Bottoms (2023)

This is an absolutely insane wild ride of a high school comedy that went far further than I expected. The thing is, it’s a totally formulaic and predictable story about two buddies who want to get laid and so do something outrageous to become popular. The twist is that the two buddies here are lesbian girls and indeed the entire film is framed through a sort of gay-tinted lenses perspective. I’m not certain I really liked it that much but it’s creative and it left me with so many questions like do high schoolers in the US talk like that these days and are attitudes like this mainstream?

The two losers at the bottom of the school’s social hierarchy here are best friends PJ and Josie. Both are lesbian virgin who despair of ever getting to have sex before they graduate high school. Yet they don’t want just anybody. They respectively want Brittany and Isabel, two of the most attractive cheerleaders. When they show up at the local fair one night, they run into another unpopular girl Hazel and mislead her that they were both sent into juvenile detention that summer. Later they flirt lamely with their respectively crushes. As they are leaving they see Isabel arguing with her boyfriend Jeff, the school’s star quarterback. Josie offers Isabel a ride and when Jeff gets in the way, lets the car lightly bump into him. They talk their way out of trouble by convincing the principal that they are into self-defense and start a fight club to empower women. The duo actually only want to lure attractive girls and get together with them and Hazel is roped in to do all the actual organizational work. They even manage to get Mr. G, their teacher, to be the club advisor though he is mostly preoccupied by the divorce he is going through.

It’s a deliberate throwback to the juvenile high school comedies of yore about nerds trying to sleep with girls. Except that the characters are girls themselves and the entire world they inhabit is given a gay twist. As such Jeff girlishly screams and flops to the ground after being bumped by the car and nearly everyone has a gay vibe. The story gets increasingly unhinged as the school’s rivalry with another school devolves into murderous violence and it’s all par for the course. I did find myself laughing out loud at times even if it’s not a terribly highbrow brand of comedy but the sheer outrageousness of the concept is impressive. The film never misses a chance to poke fun at all kinds of character archetypes and tropes, so Mr. G admits that he is only being a token feminist, Jeff is revealed to be actually into MILFs and so on. It all seems terribly offensive to me but of course that’s the point as the old films that served as its inspiration are horribly inappropriate by today’s standards and turnabout is fair play.

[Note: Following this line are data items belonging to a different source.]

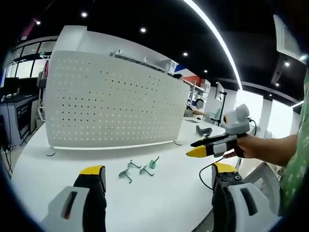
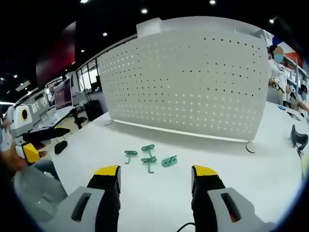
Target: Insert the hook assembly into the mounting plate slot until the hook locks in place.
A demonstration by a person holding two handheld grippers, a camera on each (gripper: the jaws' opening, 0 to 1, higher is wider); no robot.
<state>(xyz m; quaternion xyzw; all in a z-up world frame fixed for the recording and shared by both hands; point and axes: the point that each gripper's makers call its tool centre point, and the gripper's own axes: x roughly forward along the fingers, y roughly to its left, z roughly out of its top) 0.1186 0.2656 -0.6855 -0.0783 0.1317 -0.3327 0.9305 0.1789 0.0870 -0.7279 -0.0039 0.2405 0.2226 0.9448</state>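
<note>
A white perforated mounting plate (image 1: 111, 101) (image 2: 188, 82) stands upright on feet at the back of the white table (image 1: 159, 203) (image 2: 231, 164). Several small green hook pieces (image 1: 140, 169) (image 2: 149, 157) lie loose on the table in front of it. My left gripper (image 1: 158, 169) is open just short of the hooks, with nothing between its jaws. My right gripper (image 2: 156, 170) is likewise open and empty, close behind the hooks. Each gripper appears in the other's view, held by a hand: the right gripper (image 1: 197, 148) to the right, the left gripper (image 2: 46, 141) at the far left.
A dark stand-like object (image 1: 203, 130) (image 2: 299, 137) sits on the table right of the plate. A small black item (image 2: 60, 146) lies near the table's left edge. An office chair (image 1: 263, 179) is beside the table. Desks with monitors (image 2: 63, 94) and a person (image 2: 276, 67) are behind.
</note>
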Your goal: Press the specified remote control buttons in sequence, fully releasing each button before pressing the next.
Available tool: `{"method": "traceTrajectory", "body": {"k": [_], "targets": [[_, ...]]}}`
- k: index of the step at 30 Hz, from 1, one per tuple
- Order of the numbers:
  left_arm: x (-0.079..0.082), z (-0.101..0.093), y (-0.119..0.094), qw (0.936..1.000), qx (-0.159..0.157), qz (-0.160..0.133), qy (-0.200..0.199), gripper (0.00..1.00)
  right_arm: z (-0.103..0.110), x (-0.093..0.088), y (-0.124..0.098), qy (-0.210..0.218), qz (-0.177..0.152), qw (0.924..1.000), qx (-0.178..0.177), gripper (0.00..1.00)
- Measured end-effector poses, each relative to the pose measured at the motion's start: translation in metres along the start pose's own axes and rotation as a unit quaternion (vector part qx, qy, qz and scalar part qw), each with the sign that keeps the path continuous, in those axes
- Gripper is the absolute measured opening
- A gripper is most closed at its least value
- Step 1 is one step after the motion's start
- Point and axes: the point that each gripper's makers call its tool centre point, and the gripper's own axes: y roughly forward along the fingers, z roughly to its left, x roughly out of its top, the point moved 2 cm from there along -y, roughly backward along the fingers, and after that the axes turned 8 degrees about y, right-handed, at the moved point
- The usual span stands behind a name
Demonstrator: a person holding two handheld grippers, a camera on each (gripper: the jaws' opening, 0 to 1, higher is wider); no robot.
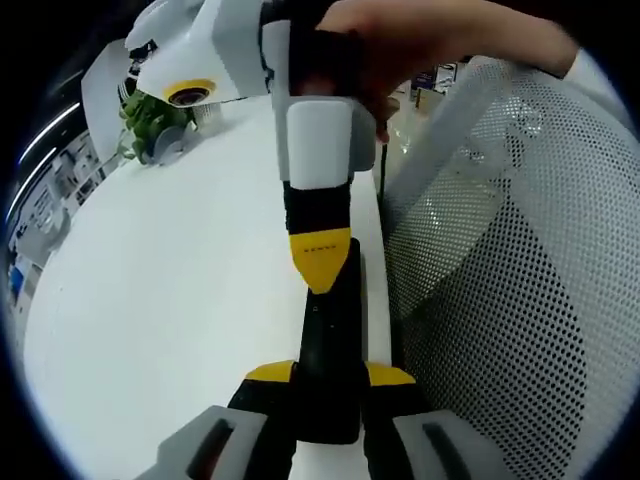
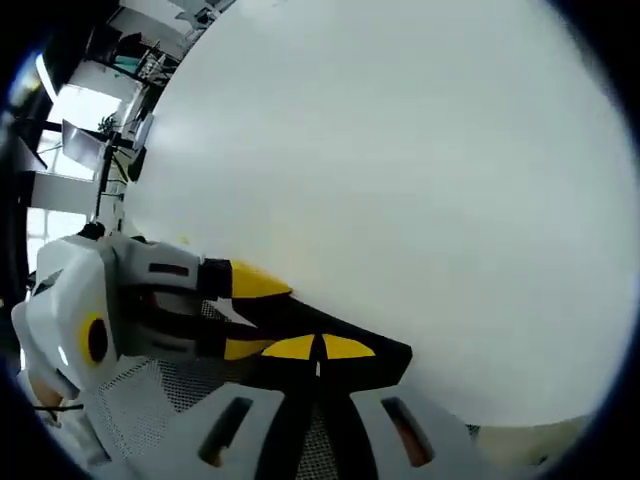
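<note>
A black remote control (image 1: 335,320) lies lengthwise between my left gripper's (image 1: 330,375) yellow-tipped jaws, which are shut on its sides just above the white table (image 1: 180,300). My right gripper (image 1: 320,262), held by a hand, comes down from above with its yellow tips shut together, and they touch the remote's top face. In the right gripper view the same shut tips (image 2: 318,348) rest on the remote (image 2: 310,322), and the left gripper (image 2: 250,315) clamps it from the left. The buttons are hidden under the tips.
A white mesh chair (image 1: 500,280) stands close on the right of the table edge, and its mesh (image 2: 170,385) shows under the grippers. A small green plant (image 1: 155,125) sits at the table's far left. The wide white tabletop (image 2: 400,150) stretches beyond.
</note>
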Motion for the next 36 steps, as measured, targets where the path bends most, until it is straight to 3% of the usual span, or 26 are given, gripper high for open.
{"method": "traceTrajectory", "body": {"k": [15,26,36], "targets": [[0.0,0.0,0.0,1.0,-0.002,0.004,0.0,0.23,-0.001,0.003,0.014,-0.024,0.058,0.9974,-0.035,0.0],[0.0,0.001,0.0,1.0,-0.003,0.004,-0.001,0.24,0.001,0.004,0.013,-0.037,0.076,0.9953,-0.047,0.0],[0.0,0.001,0.0,1.0,-0.003,0.002,-0.001,0.23,0.001,0.004,0.014,-0.044,0.074,0.994,-0.068,0.0]]}}
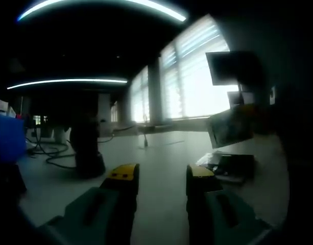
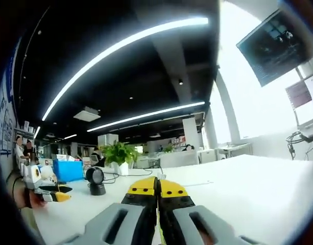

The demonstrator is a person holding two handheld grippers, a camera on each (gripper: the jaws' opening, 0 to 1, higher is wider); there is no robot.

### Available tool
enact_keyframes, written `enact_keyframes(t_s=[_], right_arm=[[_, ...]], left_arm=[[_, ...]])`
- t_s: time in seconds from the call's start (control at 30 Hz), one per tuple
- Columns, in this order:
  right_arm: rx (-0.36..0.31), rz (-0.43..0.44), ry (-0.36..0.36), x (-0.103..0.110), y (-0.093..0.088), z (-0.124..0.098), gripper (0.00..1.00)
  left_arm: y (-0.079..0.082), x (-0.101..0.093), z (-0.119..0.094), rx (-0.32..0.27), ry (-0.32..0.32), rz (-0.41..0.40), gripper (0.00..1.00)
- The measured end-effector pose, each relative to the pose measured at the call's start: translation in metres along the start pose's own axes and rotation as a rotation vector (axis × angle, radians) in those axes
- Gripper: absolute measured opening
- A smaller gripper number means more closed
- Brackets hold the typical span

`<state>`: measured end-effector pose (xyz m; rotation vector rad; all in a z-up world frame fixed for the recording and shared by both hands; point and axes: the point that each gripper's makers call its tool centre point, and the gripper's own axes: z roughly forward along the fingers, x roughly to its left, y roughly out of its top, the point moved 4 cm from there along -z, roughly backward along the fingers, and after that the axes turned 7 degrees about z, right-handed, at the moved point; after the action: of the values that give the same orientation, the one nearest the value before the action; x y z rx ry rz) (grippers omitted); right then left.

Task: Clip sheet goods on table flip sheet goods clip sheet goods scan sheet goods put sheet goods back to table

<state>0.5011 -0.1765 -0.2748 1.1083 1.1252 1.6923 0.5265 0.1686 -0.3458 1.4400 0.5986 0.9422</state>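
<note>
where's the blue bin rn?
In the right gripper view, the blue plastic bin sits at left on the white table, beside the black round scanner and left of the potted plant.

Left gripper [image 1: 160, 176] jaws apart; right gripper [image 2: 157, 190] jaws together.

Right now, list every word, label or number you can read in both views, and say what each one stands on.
No text can be read.
Wall monitor: picture on screen, no legible words.
Second screen: reddish lines, too blurred.
Wall board: markings too small.
Held sheet goods: print too dark and blurred.
</note>
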Motion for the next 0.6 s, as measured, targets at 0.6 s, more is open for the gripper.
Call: enact_keyframes(t_s=[0.6], right_arm=[[-0.072, 0.208, -0.165, -0.043, -0.012, -0.022, 0.0]], left_arm=[[0.001, 0.0, 0.0, -0.002, 0.0, 0.0, 0.29]])
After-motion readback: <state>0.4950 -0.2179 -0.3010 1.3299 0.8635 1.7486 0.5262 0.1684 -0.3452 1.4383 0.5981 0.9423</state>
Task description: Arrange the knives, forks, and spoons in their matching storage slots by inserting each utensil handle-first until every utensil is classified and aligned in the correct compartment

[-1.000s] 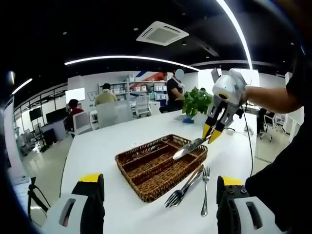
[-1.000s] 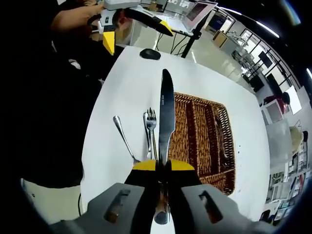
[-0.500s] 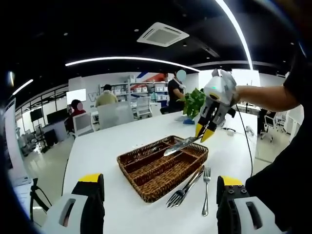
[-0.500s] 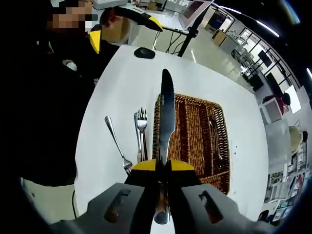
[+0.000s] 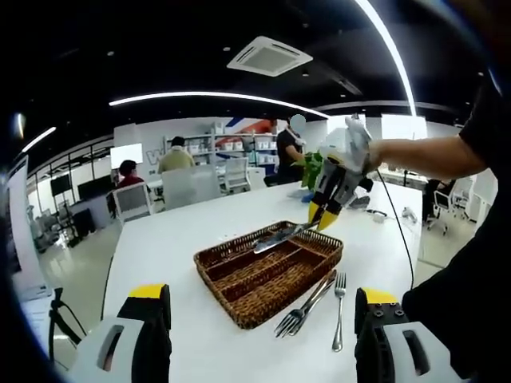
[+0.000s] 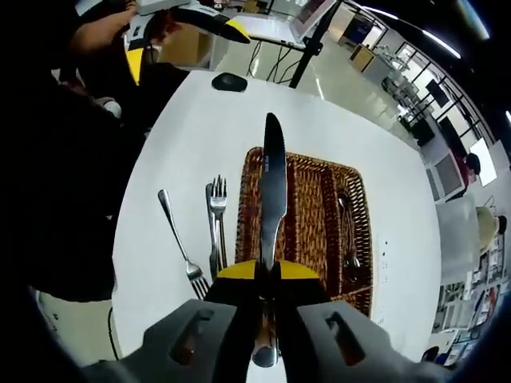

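Rising from the bottom of the left gripper view, the left gripper stands with its two yellow-tipped jaws spread wide and nothing between them. Past them, on the white table, lies the wicker tray with long compartments. Just beside the tray's near right edge lie two overlapping forks, with a third fork lying alone a little farther right. The right gripper comes in from the right, held in a person's hand, its jaws closed on a knife whose blade slants down over the tray's far compartments.

From the right gripper view, the right gripper has its jaws pinched tight on the knife near the handle, the blade running straight ahead above the tray, over its left-hand compartment. A utensil lies in a compartment on the right; its kind is hard to tell. Left of the tray on the table lie the paired forks and the single fork. A dark computer mouse sits beyond the tray. The left gripper shows at upper left, jaws apart.
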`<control>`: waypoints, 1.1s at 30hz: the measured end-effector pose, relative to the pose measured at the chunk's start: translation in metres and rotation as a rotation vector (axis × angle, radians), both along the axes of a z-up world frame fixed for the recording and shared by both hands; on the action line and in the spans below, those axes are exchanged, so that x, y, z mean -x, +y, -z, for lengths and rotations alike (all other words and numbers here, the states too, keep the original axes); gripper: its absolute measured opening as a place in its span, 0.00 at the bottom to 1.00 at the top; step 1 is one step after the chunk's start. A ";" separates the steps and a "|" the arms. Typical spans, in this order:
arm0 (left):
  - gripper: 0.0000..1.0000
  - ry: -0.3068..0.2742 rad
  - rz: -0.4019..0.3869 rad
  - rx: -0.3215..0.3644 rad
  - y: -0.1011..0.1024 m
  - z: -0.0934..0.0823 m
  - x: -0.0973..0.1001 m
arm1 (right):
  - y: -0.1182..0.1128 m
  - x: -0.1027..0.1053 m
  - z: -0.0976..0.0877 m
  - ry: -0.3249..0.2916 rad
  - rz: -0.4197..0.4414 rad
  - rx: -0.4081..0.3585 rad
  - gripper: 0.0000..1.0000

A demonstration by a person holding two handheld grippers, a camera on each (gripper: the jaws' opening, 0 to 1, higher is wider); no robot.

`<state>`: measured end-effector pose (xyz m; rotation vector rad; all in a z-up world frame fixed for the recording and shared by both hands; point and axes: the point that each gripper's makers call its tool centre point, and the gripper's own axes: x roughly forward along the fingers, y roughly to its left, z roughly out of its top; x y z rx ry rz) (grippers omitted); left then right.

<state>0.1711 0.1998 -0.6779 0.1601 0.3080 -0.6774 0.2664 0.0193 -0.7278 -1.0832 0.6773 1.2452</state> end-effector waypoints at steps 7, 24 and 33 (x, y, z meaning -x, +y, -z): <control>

It’s so far off from what I know of American society that I immediately wondered if the way the characters speak and the kind of jokes they make are at all representative what high schoolers there are now. Reading up on the subject, it seems not because the filmmakers had a lot of difficulty finding a studio to back their project and even more trouble finding a high school that would let them shoot. So this seems more like a deliberately provocative exaggeration of trends that might exist but are in no way mainstream. I’d rate this as a wickedly fun satire that is premised on subverting an outdated genre of film. Some of the jokes fly right by me and at times, it feels too mean. And then of course this genre has been left by the wayside for good reason. Every story beat is perfectly predictable. It’s just that everything is inverted.

I don’t really like this film but I do like that something like it exists. This is only director Emma Seligman’s second film but already it’s clear that this is the type of film that she wants to make. I don’t think this style of work is right for me and indeed you might have to American to not be left bewildered by the complex and ever changing sexual and relationship landscape her work dives into. It is fascinating to me how quickly what counts as normal is diverging in parts of the US but I’d need a guide who’s closer to my age group, I suspect.